== What you need to do ==
Print the lines below from the line with "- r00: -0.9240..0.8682" to the line with "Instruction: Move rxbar" exactly, keeping both ends, and print no pictures.

---*---

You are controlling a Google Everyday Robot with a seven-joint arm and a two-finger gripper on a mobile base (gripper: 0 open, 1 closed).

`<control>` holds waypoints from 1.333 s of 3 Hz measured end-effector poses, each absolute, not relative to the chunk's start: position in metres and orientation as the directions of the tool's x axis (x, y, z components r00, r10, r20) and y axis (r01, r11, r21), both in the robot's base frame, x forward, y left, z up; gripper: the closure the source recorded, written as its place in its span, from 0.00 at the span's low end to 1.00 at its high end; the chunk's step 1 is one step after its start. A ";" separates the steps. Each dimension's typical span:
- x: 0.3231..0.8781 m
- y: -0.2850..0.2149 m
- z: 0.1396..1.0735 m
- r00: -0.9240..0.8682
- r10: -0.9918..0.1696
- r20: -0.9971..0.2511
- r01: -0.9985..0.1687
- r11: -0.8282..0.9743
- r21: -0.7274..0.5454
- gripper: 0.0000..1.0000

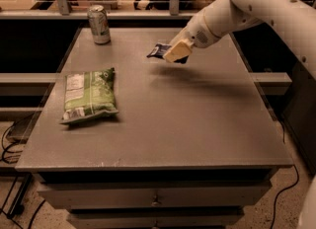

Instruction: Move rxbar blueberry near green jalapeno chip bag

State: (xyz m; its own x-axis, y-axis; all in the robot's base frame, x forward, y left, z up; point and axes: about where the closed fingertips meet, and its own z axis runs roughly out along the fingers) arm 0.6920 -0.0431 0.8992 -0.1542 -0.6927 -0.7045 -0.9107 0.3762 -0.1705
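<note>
**mako_77:** ok so where's the end effector sitting right now?

**benchrat:** It's up over the far part of the counter, a bit right of centre. The tan fingers are clamped onto the rxbar blueberry. The bar's dark navy wrapper pokes out to the left of the fingers, roughly flat with a slight tilt. There's a soft shadow on the grey top just below it, so the bar looks held clear of the surface rather than lying on it.

**mako_77:** and the arm behind it?

**benchrat:** The white arm comes in from the upper right corner and slants down and left to the wrist.

**mako_77:** what about the chips?

**benchrat:** The green jalapeno chip bag is lying flat on the counter's left side, about midway front to back. Its long side runs roughly front to back, and the white label panel is on its far-left part. It's well apart from the bar: the bar is at the back near the middle, and the bag is over by the left edge.

**mako_77:** anything else on there?

**benchrat:** A silver soda can stands upright near the far-left corner, behind the bag and well left of the bar. Under the front edge you can see drawer fronts, and there are some cables down on the floor at the left.
</note>
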 end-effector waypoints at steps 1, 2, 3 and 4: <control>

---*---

== Task response ==
- r00: -0.9240..0.8682
- r10: -0.9918..0.1696
- r20: -0.9971..0.2511
- r01: -0.9985..0.1687
- r11: -0.8282..0.9743
- r21: -0.7274..0.5454
- gripper: 0.0000..1.0000


Instruction: Move rxbar blueberry near green jalapeno chip bag

The exercise concludes with this answer.